Erfahrungsgemäß können ca. 3 % der Patienten wegen starker Platzangst zunächst nicht untersucht werden. Diese Angst kann auch mit eisernem Willen nicht bekämpft werden, Sie müssen sich dafür weder schämen noch entschuldigen! Die allermeisten dieser Patienten schaffen es dann dennoch in das MRT, wenn Ihnen Ihr Arzt ein Beruhigungsmittel verabreicht. Wenn Ihnen Ihre Platzangst bekannt ist (typisches Zeichen: Sie fahren weder U-Bahn noch Fahrstuhl, würden sich nie in ein Solarium legen), teilen Sie uns dies bitte bereits bei der Terminvergabe mit. Lassen Sie sich zur Untersuchung begleiten und nach Hause fahren – Sie dürfen nach der Gabe des Beruhigungsmittels für 24 Stunden kein Fahrzeug führen. Bei manchen Untersuchungen kann der Patient mit Kopf und Oberkörper außerhalb des Magneten gelagert werden, sodass die Angst gar nicht erst auftritt (z.B. untere Extremität, Lendenwirbelsäule, Becken). Bei anderen Untersuchungen ist es unumgänglich, dass der Patient zentral in der Röhre gelagert wird.

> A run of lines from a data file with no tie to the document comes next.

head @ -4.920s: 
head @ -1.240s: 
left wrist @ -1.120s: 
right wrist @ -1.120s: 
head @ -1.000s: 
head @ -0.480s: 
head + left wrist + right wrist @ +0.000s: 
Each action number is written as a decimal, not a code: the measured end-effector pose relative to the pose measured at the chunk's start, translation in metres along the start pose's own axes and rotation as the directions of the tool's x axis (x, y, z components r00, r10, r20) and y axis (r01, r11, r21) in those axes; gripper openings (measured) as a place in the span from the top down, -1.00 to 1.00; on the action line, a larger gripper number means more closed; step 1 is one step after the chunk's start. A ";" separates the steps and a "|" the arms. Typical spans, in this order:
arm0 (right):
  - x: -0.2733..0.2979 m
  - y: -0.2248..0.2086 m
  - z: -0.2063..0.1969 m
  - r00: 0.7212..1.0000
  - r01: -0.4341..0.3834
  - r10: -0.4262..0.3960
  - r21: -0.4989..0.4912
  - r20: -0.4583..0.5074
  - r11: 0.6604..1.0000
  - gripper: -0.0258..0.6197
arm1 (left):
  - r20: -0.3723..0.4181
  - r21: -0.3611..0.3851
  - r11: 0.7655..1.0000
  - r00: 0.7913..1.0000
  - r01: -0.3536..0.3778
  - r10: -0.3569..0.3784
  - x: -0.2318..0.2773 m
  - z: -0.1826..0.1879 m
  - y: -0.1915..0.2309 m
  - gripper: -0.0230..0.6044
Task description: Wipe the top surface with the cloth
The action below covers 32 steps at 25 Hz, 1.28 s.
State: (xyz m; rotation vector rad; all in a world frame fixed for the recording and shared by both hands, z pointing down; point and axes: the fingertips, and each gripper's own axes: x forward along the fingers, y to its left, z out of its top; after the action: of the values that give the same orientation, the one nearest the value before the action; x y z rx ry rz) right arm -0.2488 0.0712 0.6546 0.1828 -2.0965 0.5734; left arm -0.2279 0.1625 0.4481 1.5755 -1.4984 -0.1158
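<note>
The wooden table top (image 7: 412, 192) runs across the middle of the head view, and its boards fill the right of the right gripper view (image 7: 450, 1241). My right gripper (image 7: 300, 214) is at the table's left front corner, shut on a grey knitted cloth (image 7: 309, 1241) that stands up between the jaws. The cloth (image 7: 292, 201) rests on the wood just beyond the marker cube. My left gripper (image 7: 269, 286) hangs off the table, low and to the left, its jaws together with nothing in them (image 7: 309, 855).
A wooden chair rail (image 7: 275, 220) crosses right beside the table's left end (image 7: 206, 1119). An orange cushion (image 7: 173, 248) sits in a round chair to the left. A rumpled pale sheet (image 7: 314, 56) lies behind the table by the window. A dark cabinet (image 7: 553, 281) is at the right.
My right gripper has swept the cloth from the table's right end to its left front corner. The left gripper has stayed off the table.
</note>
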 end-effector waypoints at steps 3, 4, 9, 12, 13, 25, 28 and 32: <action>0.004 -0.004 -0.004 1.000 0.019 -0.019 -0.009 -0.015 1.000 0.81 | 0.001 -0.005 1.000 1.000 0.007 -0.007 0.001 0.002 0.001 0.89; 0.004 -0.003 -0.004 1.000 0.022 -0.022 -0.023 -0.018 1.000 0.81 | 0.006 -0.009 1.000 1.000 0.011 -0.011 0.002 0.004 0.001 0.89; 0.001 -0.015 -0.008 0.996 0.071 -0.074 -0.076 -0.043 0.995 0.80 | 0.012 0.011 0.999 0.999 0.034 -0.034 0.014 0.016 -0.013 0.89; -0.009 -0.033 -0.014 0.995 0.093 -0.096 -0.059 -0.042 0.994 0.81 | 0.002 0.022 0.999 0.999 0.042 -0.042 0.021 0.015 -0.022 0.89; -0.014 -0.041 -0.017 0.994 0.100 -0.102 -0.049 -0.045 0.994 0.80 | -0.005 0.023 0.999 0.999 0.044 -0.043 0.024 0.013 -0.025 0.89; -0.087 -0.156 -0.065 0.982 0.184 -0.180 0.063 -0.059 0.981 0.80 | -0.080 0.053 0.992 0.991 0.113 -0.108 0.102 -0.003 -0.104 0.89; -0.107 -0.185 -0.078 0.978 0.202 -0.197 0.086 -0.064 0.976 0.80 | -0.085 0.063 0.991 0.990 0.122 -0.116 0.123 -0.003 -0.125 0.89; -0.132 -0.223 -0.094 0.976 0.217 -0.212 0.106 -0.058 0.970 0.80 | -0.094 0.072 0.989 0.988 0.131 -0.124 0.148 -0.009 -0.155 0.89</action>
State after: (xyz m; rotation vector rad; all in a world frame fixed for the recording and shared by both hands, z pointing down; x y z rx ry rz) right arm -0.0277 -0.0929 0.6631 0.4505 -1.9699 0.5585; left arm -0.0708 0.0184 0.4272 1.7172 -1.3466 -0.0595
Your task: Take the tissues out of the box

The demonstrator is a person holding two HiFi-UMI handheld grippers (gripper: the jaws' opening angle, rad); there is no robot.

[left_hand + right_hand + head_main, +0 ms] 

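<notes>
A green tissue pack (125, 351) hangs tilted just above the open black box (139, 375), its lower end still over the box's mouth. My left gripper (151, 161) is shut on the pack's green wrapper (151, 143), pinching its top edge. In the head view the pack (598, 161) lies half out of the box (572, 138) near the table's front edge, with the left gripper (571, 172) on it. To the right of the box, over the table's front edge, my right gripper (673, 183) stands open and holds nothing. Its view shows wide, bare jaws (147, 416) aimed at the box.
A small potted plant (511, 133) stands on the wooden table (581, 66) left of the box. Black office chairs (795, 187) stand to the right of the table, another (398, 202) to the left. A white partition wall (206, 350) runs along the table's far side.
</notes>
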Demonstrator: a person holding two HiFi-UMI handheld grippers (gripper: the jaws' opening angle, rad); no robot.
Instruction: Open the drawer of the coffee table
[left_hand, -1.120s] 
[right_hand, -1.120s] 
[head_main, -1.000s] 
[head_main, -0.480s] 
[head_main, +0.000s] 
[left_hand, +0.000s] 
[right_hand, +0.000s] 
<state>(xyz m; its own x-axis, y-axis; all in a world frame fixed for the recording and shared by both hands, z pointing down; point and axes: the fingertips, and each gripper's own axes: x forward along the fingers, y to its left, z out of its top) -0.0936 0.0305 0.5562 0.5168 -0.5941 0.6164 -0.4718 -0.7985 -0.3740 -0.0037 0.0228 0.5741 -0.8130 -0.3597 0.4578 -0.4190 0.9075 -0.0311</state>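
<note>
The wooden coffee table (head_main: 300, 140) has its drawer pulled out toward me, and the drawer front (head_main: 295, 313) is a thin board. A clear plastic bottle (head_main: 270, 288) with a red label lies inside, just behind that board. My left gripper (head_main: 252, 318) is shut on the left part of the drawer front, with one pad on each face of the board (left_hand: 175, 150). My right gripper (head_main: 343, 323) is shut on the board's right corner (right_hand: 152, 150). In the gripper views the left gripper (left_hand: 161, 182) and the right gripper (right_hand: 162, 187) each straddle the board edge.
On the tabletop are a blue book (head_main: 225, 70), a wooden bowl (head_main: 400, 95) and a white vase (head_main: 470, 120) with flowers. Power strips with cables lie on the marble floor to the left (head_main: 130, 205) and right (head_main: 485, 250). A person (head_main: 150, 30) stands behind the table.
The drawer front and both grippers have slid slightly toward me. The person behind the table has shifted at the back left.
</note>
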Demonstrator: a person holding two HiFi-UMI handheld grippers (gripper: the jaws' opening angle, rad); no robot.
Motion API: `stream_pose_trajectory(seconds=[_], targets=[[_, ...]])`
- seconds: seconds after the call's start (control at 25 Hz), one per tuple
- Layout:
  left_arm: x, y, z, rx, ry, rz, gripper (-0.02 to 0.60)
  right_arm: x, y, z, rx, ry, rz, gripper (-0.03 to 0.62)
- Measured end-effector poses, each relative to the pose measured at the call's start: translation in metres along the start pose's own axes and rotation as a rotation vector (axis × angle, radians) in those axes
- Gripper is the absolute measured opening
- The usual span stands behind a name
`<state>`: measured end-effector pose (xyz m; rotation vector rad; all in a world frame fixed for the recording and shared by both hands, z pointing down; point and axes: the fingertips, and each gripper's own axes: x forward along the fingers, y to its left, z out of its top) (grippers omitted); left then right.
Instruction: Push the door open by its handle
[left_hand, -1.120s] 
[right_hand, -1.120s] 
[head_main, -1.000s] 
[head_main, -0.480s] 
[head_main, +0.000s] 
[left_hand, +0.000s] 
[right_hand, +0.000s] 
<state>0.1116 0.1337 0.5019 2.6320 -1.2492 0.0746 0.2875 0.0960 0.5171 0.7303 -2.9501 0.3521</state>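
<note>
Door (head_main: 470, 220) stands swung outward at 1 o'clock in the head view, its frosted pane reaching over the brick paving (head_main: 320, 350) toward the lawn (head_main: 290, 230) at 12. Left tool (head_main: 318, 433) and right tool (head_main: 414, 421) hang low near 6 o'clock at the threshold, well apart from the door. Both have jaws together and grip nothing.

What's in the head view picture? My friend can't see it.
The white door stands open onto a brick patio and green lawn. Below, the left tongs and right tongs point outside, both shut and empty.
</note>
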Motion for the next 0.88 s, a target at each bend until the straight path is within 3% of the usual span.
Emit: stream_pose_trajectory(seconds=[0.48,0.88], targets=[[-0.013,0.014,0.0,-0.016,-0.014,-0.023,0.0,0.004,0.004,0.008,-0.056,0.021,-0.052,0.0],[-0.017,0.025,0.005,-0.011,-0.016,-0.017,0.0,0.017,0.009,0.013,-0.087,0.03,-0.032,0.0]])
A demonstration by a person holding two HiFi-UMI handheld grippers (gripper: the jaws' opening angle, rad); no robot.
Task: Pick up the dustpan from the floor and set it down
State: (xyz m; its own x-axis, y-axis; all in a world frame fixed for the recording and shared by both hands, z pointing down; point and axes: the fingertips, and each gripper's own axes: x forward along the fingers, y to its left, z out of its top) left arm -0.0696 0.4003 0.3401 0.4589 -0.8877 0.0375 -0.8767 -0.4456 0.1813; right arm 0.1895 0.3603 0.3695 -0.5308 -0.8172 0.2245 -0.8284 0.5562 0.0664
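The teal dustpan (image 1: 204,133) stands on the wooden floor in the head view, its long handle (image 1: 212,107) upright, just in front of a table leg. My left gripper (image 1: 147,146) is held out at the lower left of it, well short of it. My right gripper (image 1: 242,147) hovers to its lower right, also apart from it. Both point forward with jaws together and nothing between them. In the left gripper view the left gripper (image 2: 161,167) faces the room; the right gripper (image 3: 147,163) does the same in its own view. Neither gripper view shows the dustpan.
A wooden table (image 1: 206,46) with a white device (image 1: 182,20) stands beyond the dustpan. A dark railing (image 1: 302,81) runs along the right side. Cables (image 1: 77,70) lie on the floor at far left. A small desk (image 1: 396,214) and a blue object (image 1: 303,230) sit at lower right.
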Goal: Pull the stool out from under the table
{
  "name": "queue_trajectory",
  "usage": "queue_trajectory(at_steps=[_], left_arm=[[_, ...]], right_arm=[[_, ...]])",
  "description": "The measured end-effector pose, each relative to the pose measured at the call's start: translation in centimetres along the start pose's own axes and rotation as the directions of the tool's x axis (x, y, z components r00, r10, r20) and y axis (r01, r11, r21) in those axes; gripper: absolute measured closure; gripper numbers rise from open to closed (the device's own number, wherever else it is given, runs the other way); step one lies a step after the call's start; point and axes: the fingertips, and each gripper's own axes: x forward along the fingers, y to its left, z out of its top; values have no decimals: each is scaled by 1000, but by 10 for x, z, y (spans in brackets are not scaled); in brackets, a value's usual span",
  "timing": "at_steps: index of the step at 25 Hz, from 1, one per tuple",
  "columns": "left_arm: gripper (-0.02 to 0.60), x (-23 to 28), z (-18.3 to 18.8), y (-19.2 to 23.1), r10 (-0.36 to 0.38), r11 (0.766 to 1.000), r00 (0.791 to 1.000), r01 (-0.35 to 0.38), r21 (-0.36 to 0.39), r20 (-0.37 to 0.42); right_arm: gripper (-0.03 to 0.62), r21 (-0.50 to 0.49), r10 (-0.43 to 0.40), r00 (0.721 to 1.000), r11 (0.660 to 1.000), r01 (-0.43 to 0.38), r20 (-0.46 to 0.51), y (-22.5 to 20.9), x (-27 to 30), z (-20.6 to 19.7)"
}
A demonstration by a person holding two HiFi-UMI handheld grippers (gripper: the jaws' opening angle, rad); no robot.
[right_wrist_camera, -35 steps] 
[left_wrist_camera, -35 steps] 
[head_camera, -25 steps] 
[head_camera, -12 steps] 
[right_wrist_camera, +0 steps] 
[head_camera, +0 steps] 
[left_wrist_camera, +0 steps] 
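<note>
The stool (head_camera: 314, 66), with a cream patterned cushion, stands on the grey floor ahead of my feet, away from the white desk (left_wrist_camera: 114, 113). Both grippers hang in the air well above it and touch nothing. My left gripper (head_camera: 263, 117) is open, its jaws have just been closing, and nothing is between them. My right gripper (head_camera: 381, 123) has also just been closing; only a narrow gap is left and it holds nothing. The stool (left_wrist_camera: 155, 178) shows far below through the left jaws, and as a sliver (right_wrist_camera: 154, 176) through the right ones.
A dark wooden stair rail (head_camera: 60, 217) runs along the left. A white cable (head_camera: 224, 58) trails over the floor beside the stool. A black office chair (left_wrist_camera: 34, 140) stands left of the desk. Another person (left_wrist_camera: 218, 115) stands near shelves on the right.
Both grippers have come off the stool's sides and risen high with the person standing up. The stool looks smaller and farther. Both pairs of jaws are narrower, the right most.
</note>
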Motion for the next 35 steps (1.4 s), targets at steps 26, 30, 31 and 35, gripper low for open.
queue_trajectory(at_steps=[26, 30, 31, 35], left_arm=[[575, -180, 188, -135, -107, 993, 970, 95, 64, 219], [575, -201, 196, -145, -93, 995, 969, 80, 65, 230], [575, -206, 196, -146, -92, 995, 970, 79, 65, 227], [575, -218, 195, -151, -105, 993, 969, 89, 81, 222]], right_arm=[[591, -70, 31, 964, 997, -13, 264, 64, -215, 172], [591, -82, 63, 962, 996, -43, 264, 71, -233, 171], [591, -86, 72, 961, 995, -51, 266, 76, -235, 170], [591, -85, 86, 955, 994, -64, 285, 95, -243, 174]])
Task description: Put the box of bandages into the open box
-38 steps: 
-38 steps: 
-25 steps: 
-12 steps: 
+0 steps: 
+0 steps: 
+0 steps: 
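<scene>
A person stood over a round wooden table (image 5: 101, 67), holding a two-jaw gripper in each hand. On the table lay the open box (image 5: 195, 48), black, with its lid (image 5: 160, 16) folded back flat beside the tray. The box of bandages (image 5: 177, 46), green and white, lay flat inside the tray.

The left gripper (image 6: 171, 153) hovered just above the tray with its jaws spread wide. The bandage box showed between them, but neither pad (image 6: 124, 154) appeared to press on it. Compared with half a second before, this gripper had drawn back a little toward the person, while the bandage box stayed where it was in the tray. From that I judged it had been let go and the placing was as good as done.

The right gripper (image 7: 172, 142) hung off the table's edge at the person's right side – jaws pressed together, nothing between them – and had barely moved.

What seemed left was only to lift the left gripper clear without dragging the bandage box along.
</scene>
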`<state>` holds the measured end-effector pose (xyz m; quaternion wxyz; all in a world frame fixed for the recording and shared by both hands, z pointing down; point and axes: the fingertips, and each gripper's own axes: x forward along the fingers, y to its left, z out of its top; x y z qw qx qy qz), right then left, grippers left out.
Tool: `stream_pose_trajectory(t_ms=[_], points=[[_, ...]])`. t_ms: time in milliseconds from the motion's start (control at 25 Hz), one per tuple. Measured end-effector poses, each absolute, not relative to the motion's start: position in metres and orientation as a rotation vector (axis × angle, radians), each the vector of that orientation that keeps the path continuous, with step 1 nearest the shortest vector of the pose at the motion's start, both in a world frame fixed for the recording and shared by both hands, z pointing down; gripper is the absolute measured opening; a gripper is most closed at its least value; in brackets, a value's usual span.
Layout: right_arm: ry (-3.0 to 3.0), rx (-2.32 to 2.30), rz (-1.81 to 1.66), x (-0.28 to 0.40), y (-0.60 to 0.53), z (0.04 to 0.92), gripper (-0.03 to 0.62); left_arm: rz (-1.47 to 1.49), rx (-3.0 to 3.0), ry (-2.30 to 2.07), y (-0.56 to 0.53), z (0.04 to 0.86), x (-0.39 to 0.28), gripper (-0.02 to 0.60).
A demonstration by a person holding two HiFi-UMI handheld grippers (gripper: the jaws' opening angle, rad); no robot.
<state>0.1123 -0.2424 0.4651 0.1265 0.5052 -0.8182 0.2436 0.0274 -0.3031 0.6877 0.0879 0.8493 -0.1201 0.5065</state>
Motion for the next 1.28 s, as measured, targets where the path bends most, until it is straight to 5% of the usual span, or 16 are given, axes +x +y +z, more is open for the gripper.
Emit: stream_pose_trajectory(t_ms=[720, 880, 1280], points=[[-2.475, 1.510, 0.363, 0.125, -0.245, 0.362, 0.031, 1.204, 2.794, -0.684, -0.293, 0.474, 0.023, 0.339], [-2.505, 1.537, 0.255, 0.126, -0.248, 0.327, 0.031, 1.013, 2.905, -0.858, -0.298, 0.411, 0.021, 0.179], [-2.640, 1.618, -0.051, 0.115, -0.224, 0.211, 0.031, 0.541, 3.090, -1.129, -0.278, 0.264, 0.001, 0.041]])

Welche Dokumente und Unterlagen muss ich zur Untersuchung mitbringen?

Krankenversicherungskarte
Sie dient dazu, Sie persönlich zu identifizieren und Ihre persönlichen Daten in unser IT-System einzulesen.

Überweisung
Sie wird benötigt, da hier die Angaben zur gewünschten Untersuchung sowie die medizinische Indikation ersichtlich werden. Nur bei Vorhandensein des Überweisungsscheins / Anforderungsscheins kann Ihr Arzt die Untersuchung dann auch abrechnen.

Vorbefunde und Voraufnahmen
Diese erleichtern Ihrem Arzt die Befundung Ihrer diagnostischen Aufnahme und ermöglichen eine Beurteilung eines Befundes im Verlauf.

Implantatausweis
Falls Sie Implantate im Körper haben (Stents, künstliche Gelenke, Klappen, Schrittmacher,…) bringen Sie bitte den Implantatausweis mit.
Bitte überprüfen Sie die MRT-Tauglichkeit des Implantats und holen Sie Informationen zu Ihrem OP-Bericht noch vor Ihrer Untersuchung ein!

Laborwerte
Diese werden benötigt, wenn für die Untersuchung eine intravenöse Kontrastmittelgabe nötig ist oder die Möglichkeit dazu besteht. Die aktuellen Werte sollten nicht älter als 6 Wochen sein. Bei der Terminvergabe wird Ihnen mitgeteilt, ob Sie aktuelle Werte mitbringen müssen.
Für MRT: Kreatinin.

Allergiepass
Er wird benötigt, da hier Medikamente, Lebensmittel o.a. aufgeführt sind, auf die Sie allergisch reagieren.